Supplement boost turns mice into fat-burning machines
As animals get older – be they mice or humans – they generally become more sensitive to cold conditions. It’s one of the reasons we have a Winter Fuel Payment for pensioners – as we age, we become more vulnerable to tough environmental conditions. A new study from the University of Utah has found that, in elderly mice at least, tolerance of the cold can be boosted through a simple nutritional supplement – and it may have a surprising knock on effect to obesity treatments.
The supplement in question – L-carnitine – boosted levels of a newly discovered source of brown fat in mice. Brown fat generates body heat in cold conditions, as distinct from white fat that simply stores calories.
The researchers made this discovery in a roundabout way. Their interest was first piqued when they noticed that mousey levels of a waxy lipid called acylcarnitines rose in young mice undergoing a change of temperature. By contrast, elderly mice’s acylcarnitine levels barely moved, as they struggled to keep their core temperature at a safe level. Lead author Judith Simcox was surprised to see acylcarnitines in the bloodstream: “The dogma was that once cells generated them, they used them right away.”
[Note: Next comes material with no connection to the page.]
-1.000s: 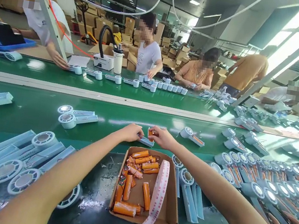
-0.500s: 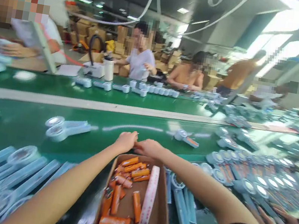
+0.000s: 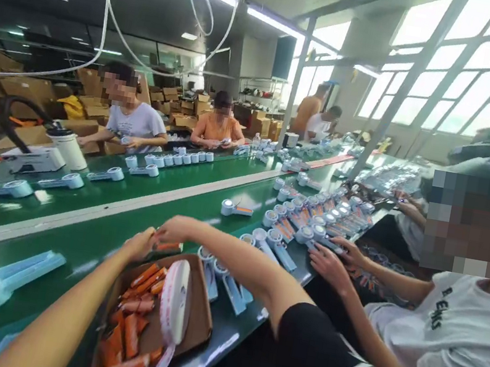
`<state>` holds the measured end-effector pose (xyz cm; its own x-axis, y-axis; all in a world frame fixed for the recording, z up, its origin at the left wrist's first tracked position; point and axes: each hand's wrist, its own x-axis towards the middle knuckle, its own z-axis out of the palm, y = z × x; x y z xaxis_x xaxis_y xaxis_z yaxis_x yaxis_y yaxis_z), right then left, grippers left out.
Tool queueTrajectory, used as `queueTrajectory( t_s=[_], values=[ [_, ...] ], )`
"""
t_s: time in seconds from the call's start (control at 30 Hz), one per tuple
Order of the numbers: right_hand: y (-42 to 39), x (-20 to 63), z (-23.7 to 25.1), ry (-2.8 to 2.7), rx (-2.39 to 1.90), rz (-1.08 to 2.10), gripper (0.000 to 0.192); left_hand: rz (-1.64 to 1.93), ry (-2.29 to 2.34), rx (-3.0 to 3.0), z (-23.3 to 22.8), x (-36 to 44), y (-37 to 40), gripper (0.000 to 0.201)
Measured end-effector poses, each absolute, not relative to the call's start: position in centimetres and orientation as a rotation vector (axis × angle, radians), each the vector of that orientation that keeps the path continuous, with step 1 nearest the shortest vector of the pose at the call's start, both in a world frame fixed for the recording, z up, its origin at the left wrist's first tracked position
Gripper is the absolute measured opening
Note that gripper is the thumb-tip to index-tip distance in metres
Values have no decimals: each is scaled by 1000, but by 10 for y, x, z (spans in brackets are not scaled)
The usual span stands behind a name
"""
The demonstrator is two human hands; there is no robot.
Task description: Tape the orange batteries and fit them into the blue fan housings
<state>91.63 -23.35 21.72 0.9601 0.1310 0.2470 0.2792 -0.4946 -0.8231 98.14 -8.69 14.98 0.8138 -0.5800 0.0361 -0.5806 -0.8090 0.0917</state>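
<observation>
Two hands meet at the far rim of a cardboard tray (image 3: 198, 320) on the green desk (image 3: 77, 230). The left hand (image 3: 139, 245) and right hand (image 3: 171, 231) are both curled with fingertips together over an orange battery cell (image 3: 167, 246) lying just past the tray's edge. How firmly either grips it cannot be told, as the fingers hide the contact.

The tray holds more orange battery cells (image 3: 135, 303) in a loose heap, close under the wrists, likely so that each can be picked without a reach. A roll of white tape (image 3: 175, 297) stands on edge across the tray, its loose end hanging over the near rim.

Blue handheld fan housings (image 3: 228, 281) lie in a row just right of the tray, heads away from the person. A co-worker's hand (image 3: 329, 266) rests on further housings (image 3: 314, 220) packed side by side.
</observation>
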Motion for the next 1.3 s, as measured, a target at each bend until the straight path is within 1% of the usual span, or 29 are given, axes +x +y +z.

Indeed, generally speaking, high levels of acylcarnitines are viewed as bad news – it’s an indicator of a metabolic disease in infants, and they build up in the bloodstream during exercise where they are seen as a sign of muscles under stress. But here, in these chilly mice, a buildup of acylcarnitines appeared to be a good thing, resulting in raised levels of brown fat, subsequently used to keep the mice at a livable temperature.
The researchers traced the progress of the lipid, and discovered that they originated in the liver before making their way into the bloodstream and ending up as a number of energy-intensive tissues including brown fat. After this it was broken down and metabolised, suggesting that the lipid had been called upon specifically to generate heat and warm their mousey bodies. Sure enough, if the researchers reduced the lipids, even young mice lost their ability to effectively regulate their temperature.
“This work is putting a new face on an old character,” says Simcox. “We’re changing how we think about cold-induced thermogenesis.”
But why might older mice be worse at generating acylcarnitines than younger mice? Is it just a part of ageing, or reflective of their changed lifestyle?
“The lipids that we found are made the mitochondria, and it’s possible that with ageing this reflects impaired mitochondrial function,” Claudio Villanueva, Utah’s assistant professor of biochemistry and the senior author of the paper, tells me. “We know that there are a number of age-related diseases like Parkinson’s that result from impaired mitochondrial function.”
The human touch
It’s always worth being cautious about parallels drawn between mice and men. If everything that worked on mice worked on humans, we’d have a far larger range of medicines to choose from.
I asked Villanueva exactly how comparable mice are to humans in terms of cold tolerance. “We know that infants have brown fat and are highly reliant [on it] to maintain body temperature,” he explained. “There’s also evidence that adults have brown fat as well, and the amount varies from person to person. Individuals that are lean have more brown fat, while obese individuals are less likely to have it.
“Small mammals like rodents seem to rely more on brown fat for thermogenesis. We know less about mechanisms that maintain body temperature in humans, but our studies in mice will give us clues about pathways we should be studying in humans.”
In fact, the chief conclusion of the research isn’t that we can heat elderly humans in the same way as rodents: it’s that the discovery could help tackle obesity by triggering the burning of fat. According to Villanueva, humans have around 50g of brown fats on average – enough to burn around 200 calories per day. If these could be boosted in the same way, the loss of weight could be dramatic.
“In these studies, we looked at five hours of cold exposure without food, and during this period mice lose weight,” Villanueva explains. “The acylcarnitines are a way for the body to direct energy towards tissues that burn energy, like brown fat, heart and muscle. Understanding how mammals rev up metabolism to sustain their core body temperature in the cold may provide clues about how we may be able to target these pathways in humans to have a similar effect.”
It’s possible that, evolutionarily speaking, older mice are worse at heating themselves up because at their age it isn’t a wise use of energy. If that’s the case, triggering the same response in humans to deliberately burn calories is an interesting example of turning the body’s own natural defences to our advantage. Further study will be required to know for sure.